Provided data START

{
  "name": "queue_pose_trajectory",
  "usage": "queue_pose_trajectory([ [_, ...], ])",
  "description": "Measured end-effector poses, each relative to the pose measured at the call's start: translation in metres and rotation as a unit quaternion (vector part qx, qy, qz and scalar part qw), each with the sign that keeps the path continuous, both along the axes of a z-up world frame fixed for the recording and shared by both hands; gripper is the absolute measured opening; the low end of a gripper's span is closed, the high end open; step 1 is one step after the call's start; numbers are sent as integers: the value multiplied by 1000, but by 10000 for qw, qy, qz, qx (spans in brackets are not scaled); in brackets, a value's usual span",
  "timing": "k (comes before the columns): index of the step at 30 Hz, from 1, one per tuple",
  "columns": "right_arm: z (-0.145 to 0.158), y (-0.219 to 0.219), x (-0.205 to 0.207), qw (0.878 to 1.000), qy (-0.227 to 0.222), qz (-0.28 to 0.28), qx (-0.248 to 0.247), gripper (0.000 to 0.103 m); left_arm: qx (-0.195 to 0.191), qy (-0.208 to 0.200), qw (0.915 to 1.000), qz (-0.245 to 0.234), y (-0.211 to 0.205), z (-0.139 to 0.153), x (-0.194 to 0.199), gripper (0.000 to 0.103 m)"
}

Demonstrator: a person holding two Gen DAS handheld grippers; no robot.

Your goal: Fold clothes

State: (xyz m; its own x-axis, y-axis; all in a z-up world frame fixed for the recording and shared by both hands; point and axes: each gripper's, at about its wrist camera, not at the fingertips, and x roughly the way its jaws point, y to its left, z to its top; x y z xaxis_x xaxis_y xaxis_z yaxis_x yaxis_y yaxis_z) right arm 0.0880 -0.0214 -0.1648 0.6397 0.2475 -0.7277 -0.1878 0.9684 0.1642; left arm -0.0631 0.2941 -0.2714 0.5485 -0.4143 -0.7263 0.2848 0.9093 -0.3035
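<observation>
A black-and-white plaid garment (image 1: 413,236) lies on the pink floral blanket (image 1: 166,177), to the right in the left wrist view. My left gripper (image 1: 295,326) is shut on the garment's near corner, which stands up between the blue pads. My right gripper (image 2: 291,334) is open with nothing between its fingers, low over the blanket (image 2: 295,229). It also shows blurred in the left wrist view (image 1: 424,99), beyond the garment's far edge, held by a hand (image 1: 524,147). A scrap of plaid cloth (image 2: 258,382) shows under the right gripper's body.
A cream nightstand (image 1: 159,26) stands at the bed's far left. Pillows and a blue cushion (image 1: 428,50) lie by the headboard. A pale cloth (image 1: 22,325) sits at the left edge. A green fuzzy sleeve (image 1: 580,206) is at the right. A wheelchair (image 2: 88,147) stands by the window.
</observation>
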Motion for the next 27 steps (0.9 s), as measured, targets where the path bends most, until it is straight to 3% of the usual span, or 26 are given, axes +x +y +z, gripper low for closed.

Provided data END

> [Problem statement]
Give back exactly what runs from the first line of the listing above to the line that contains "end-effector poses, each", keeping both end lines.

> [Expected answer]
{
  "name": "queue_pose_trajectory",
  "usage": "queue_pose_trajectory([ [_, ...], ])",
  "description": "Measured end-effector poses, each relative to the pose measured at the call's start: translation in metres and rotation as a unit quaternion (vector part qx, qy, qz and scalar part qw), each with the sign that keeps the path continuous, both along the axes of a z-up world frame fixed for the recording and shared by both hands; gripper is the absolute measured opening; the low end of a gripper's span is closed, the high end open; step 1 is one step after the call's start; numbers are sent as integers: the value multiplied by 1000, but by 10000 for qw, qy, qz, qx (spans in brackets are not scaled); in brackets, a value's usual span",

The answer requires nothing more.